Bug #71696 | Provide an option to compress binlog events | ||
---|---|---|---|
Submitted: | 13 Feb 2014 7:11 | Modified: | 4 Jan 2015 1:55 |
Reporter: | Simon Mudd (OCA) | Email Updates: | |
Status: | Verified | Impact on me: | |
Category: | MySQL Utilities: Binlog Events | Severity: | S4 (Feature request) |
Version: | 5.7.3 | OS: | Any |
Assigned to: | CPU Architecture: | Any | |
Tags: | binlogs, events, save space, windmill |
[13 Feb 2014 7:11]
Simon Mudd
[13 Feb 2014 8:35]
MySQL Verification Team
Hello Simon, Thank you for the feature request! Thanks, Umesh
[30 Dec 2014 12:43]
Daniël van Eeden
This could be a duplicate of Bug #46435
[2 Jan 2015 7:59]
Simon Mudd
I'm not sure that compressing binlog files is that helpful as to _read_ from them you need to know the offset into the binlog file to get the data. That makes the compressed files complicated to read without extra overhead. Compressing individual events on the other hand means the existing behaviour of MySQL to find a binlog event, including when a slave connects to a master, should stay unchanged. Only the content of the event would change being compressed (if this uses less space) or not otherwise and so the only change needed is to have a way to prior to writing compressing the event, and saving compressed if this is smaller, and on read uncompressing the event and processing the uncompressed event as normal afterwards.
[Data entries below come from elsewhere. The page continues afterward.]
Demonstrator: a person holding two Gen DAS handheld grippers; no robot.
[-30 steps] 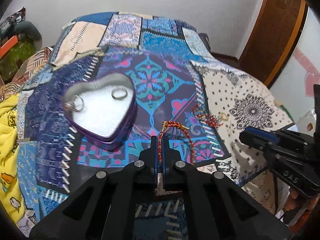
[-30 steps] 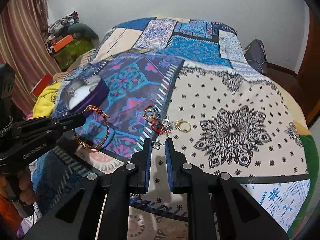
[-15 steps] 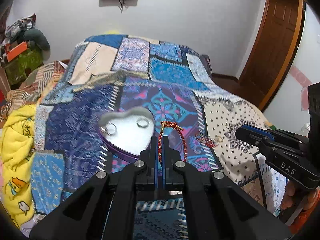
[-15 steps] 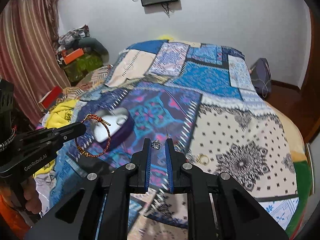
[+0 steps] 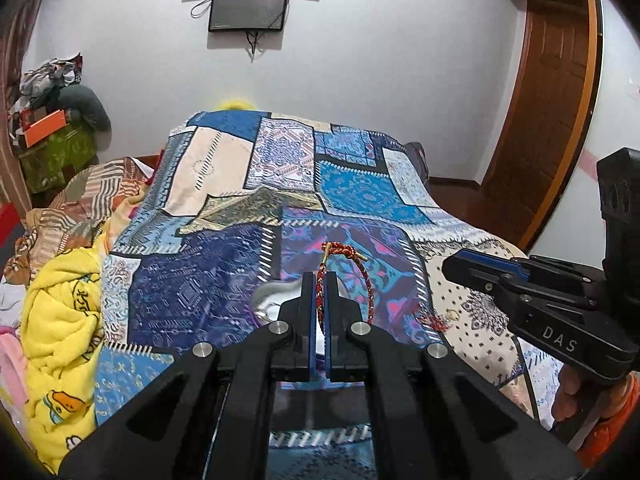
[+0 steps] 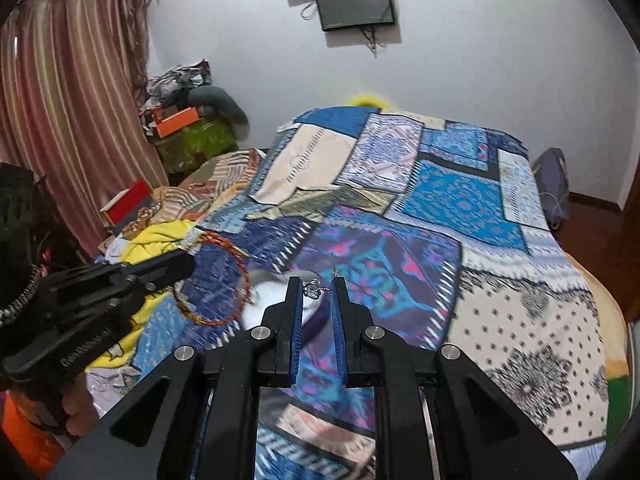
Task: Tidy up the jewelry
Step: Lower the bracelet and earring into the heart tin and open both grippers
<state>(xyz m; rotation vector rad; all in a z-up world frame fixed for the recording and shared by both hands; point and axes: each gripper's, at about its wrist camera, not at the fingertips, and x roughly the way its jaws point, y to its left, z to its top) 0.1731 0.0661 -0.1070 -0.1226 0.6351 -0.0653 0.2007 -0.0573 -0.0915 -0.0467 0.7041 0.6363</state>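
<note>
My left gripper (image 5: 320,276) is shut on a red and gold braided bracelet (image 5: 362,268), held above the bed; the bracelet also shows in the right wrist view (image 6: 224,280). My right gripper (image 6: 317,282) is shut on a small silver earring (image 6: 314,289) that spans its fingertips. The heart-shaped purple tin (image 5: 270,296) with a silver inside lies on the patchwork bedspread, mostly hidden behind the left fingers (image 5: 308,292); in the right wrist view the tin (image 6: 272,296) is behind the fingertips. A red jewelry piece (image 5: 436,322) and a gold ring (image 5: 452,314) lie on the bedspread.
The patchwork bedspread (image 5: 352,188) covers the bed. A yellow blanket (image 5: 60,320) lies at the left edge. Piled clothes and boxes (image 6: 188,120) stand by the curtain (image 6: 68,120). A wooden door (image 5: 552,92) is at the right. A wall screen (image 5: 248,6) hangs above.
Both grippers have risen and pulled back from the bed, so the tin and loose jewelry look smaller and lower. Each keeps its hold: the bracelet left, the earring right.
</note>
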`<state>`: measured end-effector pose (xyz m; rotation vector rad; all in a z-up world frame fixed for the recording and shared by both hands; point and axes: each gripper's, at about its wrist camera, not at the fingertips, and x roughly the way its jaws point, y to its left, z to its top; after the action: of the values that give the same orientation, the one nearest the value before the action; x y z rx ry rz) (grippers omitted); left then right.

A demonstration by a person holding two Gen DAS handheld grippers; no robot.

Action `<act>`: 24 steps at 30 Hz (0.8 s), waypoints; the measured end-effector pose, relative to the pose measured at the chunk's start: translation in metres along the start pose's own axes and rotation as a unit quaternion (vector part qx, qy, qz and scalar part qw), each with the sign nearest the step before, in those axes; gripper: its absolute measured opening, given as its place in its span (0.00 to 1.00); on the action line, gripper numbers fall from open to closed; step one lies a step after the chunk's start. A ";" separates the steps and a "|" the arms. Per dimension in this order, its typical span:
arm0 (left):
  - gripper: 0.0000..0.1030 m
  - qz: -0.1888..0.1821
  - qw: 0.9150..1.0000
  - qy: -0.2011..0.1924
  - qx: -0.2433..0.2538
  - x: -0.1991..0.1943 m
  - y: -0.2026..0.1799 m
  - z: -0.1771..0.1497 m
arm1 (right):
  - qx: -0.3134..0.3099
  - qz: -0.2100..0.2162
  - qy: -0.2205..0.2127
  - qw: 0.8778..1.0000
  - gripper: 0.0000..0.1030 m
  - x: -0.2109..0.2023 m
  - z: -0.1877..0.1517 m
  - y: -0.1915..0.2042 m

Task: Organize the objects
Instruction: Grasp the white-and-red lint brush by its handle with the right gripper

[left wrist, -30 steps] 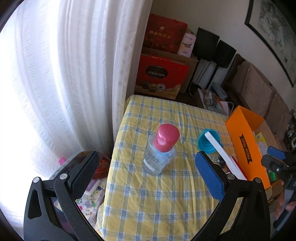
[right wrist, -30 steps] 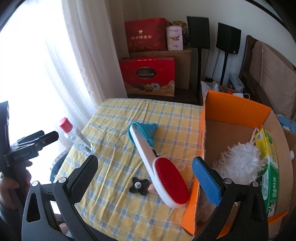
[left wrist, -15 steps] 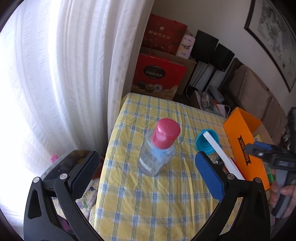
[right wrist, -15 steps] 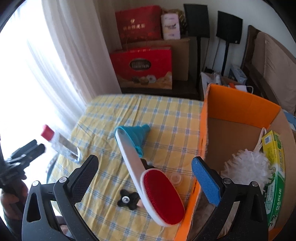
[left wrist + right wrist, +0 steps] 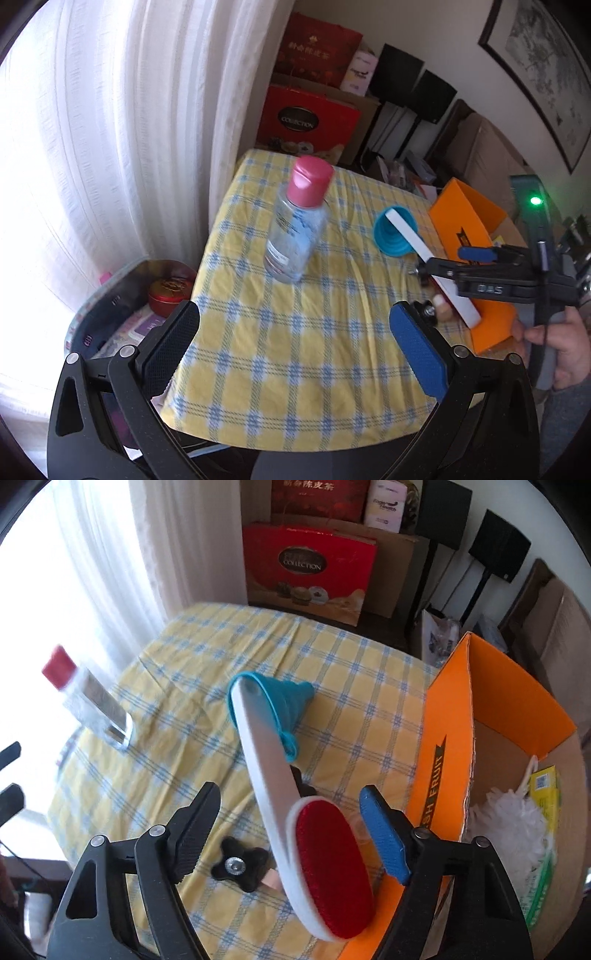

Most non-RBR events are just plain text so large SQL statements (I use a lot of large ... IN ( ... ) lists, or large IODKU statements) should compress pretty well. I've not checked how well the binlog events may compress but would expect a saving especially if not in minimal RBR mode. I've discussed this with various people in the past but I guess that you need to have a heavy enough write load (or write large enough binlog files) for this to matter, and perhaps for many people this is not really a problem. On some of my systems binlog space is an issue so reducing the size would be a useful win.
[2 Jan 2015 16:25]
Daniël van Eeden
Compression per event as opposed to compressing the whole file would indeed solve the issue with offsets. But in SBR this might not save a lot as the statements can be small. Some algorithms like snappy might be okay with this and won't compress an event if it's not worth it. But compression in larger blocks might work: Compress blocks of 32M, then you can calculate which blocks you need and decompress those. I encountered the need for compression in some small setup which used SBR and RBR. We had limited space, but wanted to retain the binlogs for some time. What we did is copy&compress the binlogs and the purge them from the server. When we needed them we had to uncompress them and used them with mysqlbinlog or re-add them to the server to make them available for slaves. Thus compression of in-active binlogs is useful. What might be an issue for compression blocks of 32M is that the binlogs must be written at (almost) every commit. When the last blocks needs to be rewritten for every commit this won't work from a performance standpoint. So an algorithm should be chosen which allow parts of the block to be written. The compression should do: - Reduce storage size - Improve performance (Less I/O needed per binlog event) - Reduce replication traffic
[4 Jan 2015 1:55]
Simon Mudd
I see "compressed events" as just another event type. Within that event once it's uncompressed whatever is stored there would be treated as normal. Indeed, compression should be tried, but if it's not more compact then the uncompressed event should always be saved to the binlog, so when it doesn't work there's no overhead as the original event will be sent downstream "unchanged". On most of the systems I use many cron type tasks do large inserts up to max_allowed_packet, often using IODKU and it's on this type of event I see most gain being had. I'd expect plain RBR to be compressable as the before and after image is sent for each row change, so unless the whole row changes on updates you're likely to get a lot of duplication. Similarly minimal RBR is less likely to generate a gain given it sends the PK+ changed columns so "a minimal image". Many people also use LOAD DATA INFILE which if sent via replication often provides a good compressable stream, so this is another place where size may be important. As you say if the way to compress the event is configurable then indeed there may be people who look for a small saving to avoid extra delay or cpu load on the master compressing or the slave uncompressing the event, but there may be people in your case where you want the maximum compression possible as disk space is the main concern. So there are plenty of possible options should this ever be taken up and as indicated several different use cases. This is also where I'd love to see it easier to build extra modules/plugins into MySQL and then just provide the hooks for others to build the appropriate functionality. This particular feature would probably work quite well that way if such infrastructure were in place. Not for 5.6 or likely for 5.7 but maybe something to consider for 5.8?
[4 Jan 2015 10:32]
Daniël van Eeden
For easier installation of plugins: Bug #73802 For easier building: a build service similar to the OpenSUSE Build Service? And for binlogs a new type of plugin should be created: Something like a binlog_write_plugin which is called with the original event and the returns a compressed (or encrypted/etc) event. On the slave the custom event type should then call a handler for that event type to decrypt/decompress the event after it's read. I could imagine this could also be interesting for enrichment of the binlog (similar to query log events for rbr).